Safety Net for AI Code — Building 15 CI/CD Jobs in Practice
What Happens If You Deploy AI-Written Code Directly?
Once, I committed AI-generated code and hit git push. The code itself was fine. Tests passed, lint was clean. But there was one problem — I had amended the commit with git commit --amend and force-pushed.
CI ran, but nothing got built. Files had clearly changed, yet CI determined there were "no changes." dorny/paths-filter couldn't properly detect the diff from a force-pushed commit. When the first gate of the deployment pipeline — change detection — is breached, every subsequent check doesn't even execute.
After this incident, force-push (amend) was banned across the entire project.

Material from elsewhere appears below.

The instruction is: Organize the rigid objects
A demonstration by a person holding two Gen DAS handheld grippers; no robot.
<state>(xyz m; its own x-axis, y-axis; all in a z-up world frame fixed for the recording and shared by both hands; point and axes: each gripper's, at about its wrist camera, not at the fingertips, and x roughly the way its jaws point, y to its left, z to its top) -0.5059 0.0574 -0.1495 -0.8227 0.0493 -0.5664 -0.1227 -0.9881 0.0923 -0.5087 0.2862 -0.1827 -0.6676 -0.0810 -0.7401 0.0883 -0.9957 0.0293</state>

And I learned just how dangerous the mindset of "AI generates code quickly, so CI can be sloppy" really is. The faster AI generates code, the tighter the verification pipeline needs to be.
The Full CI 15-Job Map
AlgoSu's CI pipeline is composed of 15 jobs. These jobs don't run independently — they have strict dependency relationships. If any single one fails, subsequent stages are blocked.
- Phase 1push / PR → main완료
Trigger
- Phase 2gitleaks · paths-filter · .env blocking완료
Security Gate
- Phase 3ESLint+tsc × 5 / ruff / next-lint완료
Quality
- Phase 4Jest × 5 / pytest / Vitest (coverage)완료
Test
- Phase 5npm audit × 6 → Docker ARM64 × 8완료
Audit + Build
- Phase 6CRITICAL/HIGH × 8 images → SARIF완료
Trivy Scan
- Phase 7aether-gitops tag → ArgoCD sync완료
Deploy
- Phase 8Grafana deployment annotation완료
Notify
Phase 1: Security Check — secret-scan
The first gate of the pipeline is security. For every push and PR, a security scan runs before the code is even tested.
gitleaks — Secret Leak Detection
- name: Run gitleaks secret scan
run: |
if [ "${{ github.event_name }}" = "pull_request" ]; then
gitleaks detect --source . --config .gitleaks.toml \
--log-opts "${{ github.event.pull_request.base.sha }}..${{ github.event.pull_request.head.sha }}" \
--verbose
else
gitleaks detect --source . --config .gitleaks.toml --verbose
fi
gitleaks scans the entire Git history for API keys, passwords, and tokens embedded in commits. For PRs, it scans only the changed commit range; for pushes, it scans everything.
One of the most common mistakes AI makes when generating code is leaving hardcoded tokens in example code. A human would think, "Oh, this is just an example — I shouldn't use a real token." But AI can miss that contextual judgment. gitleaks catches those mistakes.
.env File Commit Blocking
- name: Reject committed .env files
run: |
VIOLATIONS=$(git ls-files | grep -E '(^|/)\.env($|\..*)' | grep -v '\.env\.example' || true)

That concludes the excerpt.